TASK:
Could you set down exactly the lines in the records below between the line holding "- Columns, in" and the line holding "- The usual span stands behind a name", inclusive?

Source records
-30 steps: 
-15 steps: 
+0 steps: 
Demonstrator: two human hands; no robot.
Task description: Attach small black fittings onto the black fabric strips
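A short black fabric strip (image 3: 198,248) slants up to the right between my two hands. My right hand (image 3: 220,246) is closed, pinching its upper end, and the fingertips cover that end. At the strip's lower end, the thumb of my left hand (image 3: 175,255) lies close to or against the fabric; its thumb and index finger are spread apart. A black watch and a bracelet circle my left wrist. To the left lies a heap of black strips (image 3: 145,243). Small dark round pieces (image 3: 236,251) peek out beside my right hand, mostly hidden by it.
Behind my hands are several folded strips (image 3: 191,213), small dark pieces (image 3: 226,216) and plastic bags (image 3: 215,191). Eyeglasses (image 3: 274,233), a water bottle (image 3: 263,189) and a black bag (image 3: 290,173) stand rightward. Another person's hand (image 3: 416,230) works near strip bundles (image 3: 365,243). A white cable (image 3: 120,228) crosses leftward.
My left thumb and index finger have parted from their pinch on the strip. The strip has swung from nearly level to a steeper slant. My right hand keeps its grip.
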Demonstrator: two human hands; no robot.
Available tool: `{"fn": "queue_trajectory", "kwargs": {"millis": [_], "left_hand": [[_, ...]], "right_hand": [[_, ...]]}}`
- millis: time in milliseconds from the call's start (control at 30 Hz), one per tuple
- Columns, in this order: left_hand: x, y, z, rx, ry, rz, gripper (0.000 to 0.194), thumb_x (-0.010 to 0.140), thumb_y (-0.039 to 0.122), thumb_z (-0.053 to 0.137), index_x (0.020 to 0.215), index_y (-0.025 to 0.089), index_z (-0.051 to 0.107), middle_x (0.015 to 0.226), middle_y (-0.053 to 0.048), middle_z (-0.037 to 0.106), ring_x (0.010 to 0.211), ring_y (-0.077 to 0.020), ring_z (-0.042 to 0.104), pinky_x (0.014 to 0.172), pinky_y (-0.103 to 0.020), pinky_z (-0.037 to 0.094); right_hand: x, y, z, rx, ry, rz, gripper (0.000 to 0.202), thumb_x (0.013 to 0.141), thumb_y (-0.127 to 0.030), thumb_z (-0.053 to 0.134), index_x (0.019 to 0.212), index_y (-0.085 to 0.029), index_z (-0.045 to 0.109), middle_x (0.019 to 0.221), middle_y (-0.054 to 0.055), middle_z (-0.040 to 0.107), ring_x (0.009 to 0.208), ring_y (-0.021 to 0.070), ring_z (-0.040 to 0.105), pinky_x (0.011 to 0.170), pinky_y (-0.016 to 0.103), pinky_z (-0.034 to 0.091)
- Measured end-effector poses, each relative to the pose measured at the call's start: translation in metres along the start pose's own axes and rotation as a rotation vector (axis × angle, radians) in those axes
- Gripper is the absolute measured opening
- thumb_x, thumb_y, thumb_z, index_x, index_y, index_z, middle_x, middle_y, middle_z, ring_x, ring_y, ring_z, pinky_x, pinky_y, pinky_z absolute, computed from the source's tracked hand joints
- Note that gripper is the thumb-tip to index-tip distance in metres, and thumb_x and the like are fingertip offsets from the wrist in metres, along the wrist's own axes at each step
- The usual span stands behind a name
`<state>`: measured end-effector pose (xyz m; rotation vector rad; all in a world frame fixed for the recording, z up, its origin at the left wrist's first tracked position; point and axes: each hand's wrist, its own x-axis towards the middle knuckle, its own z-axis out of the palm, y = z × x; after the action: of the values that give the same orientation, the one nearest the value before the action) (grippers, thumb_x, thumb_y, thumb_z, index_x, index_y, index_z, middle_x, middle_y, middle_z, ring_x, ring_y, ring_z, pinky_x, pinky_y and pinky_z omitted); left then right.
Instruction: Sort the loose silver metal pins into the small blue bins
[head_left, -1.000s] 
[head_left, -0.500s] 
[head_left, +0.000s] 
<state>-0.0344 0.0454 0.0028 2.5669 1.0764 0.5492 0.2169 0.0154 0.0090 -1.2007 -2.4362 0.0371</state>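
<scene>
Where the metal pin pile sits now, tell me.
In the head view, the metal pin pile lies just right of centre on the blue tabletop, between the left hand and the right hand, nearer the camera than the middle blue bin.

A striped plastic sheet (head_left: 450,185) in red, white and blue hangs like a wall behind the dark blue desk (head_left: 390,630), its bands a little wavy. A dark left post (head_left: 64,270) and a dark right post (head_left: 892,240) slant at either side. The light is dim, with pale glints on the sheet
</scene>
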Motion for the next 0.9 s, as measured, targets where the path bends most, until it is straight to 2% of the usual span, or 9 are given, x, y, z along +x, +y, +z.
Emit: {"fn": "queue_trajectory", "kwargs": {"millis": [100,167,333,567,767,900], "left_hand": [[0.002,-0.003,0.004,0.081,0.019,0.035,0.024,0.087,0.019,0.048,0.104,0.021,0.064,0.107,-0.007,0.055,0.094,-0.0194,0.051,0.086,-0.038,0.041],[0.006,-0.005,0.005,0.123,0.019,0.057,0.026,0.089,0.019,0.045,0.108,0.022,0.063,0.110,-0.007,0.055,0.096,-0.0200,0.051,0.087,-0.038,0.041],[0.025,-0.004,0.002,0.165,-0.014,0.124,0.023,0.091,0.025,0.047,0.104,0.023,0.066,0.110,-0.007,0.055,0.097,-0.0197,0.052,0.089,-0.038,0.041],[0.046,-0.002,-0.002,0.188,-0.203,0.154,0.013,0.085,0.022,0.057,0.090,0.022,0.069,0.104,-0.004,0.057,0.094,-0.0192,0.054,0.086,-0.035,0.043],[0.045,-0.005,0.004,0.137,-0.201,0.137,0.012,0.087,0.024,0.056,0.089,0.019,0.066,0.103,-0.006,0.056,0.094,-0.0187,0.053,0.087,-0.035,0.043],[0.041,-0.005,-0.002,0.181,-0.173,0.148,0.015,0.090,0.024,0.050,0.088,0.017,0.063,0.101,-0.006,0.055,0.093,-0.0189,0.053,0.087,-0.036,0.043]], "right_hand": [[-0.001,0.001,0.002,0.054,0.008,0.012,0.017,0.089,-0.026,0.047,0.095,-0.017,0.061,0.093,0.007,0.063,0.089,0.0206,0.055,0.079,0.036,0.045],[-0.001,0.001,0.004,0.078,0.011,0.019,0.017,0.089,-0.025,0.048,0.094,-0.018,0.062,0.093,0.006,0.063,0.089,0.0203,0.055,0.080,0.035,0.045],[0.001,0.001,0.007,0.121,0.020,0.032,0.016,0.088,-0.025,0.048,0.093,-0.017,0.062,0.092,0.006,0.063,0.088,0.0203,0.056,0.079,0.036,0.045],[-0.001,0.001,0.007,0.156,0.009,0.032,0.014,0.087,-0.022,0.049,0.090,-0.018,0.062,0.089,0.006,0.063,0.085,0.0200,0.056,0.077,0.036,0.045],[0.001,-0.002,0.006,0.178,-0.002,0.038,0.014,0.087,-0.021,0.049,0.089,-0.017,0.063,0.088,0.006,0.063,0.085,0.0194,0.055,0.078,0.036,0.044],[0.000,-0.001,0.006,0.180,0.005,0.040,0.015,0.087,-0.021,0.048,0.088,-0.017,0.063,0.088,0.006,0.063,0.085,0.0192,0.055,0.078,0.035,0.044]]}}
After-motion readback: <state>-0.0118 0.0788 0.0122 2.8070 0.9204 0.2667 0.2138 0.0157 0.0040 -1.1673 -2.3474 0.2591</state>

RESULT OF THE EXERCISE:
- Columns, in this order: left_hand: x, y, z, rx, ry, rz, gripper (0.000 to 0.194), thumb_x (-0.010 to 0.140), thumb_y (-0.039 to 0.122), thumb_z (-0.053 to 0.137), index_x (0.020 to 0.215), index_y (-0.025 to 0.089), index_z (-0.051 to 0.107), middle_x (0.015 to 0.226), middle_y (-0.053 to 0.048), middle_z (-0.037 to 0.106), ring_x (0.010 to 0.211), ring_y (-0.077 to 0.020), ring_z (-0.042 to 0.104), pinky_x (0.014 to 0.172), pinky_y (-0.103 to 0.020), pinky_z (-0.037 to 0.094); right_hand: x, y, z, rx, ry, rz, gripper (0.000 to 0.202), thumb_x (0.013 to 0.141), thumb_y (-0.127 to 0.030), thumb_z (-0.053 to 0.134), index_x (0.019 to 0.212), index_y (-0.085 to 0.029), index_z (-0.045 to 0.109), middle_x (0.019 to 0.221), middle_y (-0.054 to 0.055), middle_z (-0.040 to 0.107), ring_x (0.009 to 0.208), ring_y (-0.021 to 0.070), ring_z (-0.040 to 0.105), pinky_x (0.011 to 0.170), pinky_y (-0.016 to 0.103), pinky_z (-0.034 to 0.091)
- Measured end-effector poses, each relative to the pose measured at the call's start: translation in metres along the start pose's own axes and rotation as a rotation vector (axis × angle, radians) in those axes
- Gripper is the absolute measured opening
- thumb_x, thumb_y, thumb_z, index_x, index_y, index_z, middle_x, middle_y, middle_z, ring_x, ring_y, ring_z, pinky_x, pinky_y, pinky_z absolute, computed from the source's tracked hand joints
- Note that gripper is the thumb-tip to index-tip distance in metres, and thumb_x and the like are fingertip offsets from the wrist in metres, along the wrist's own axes at each step
- The usual span stands behind a name

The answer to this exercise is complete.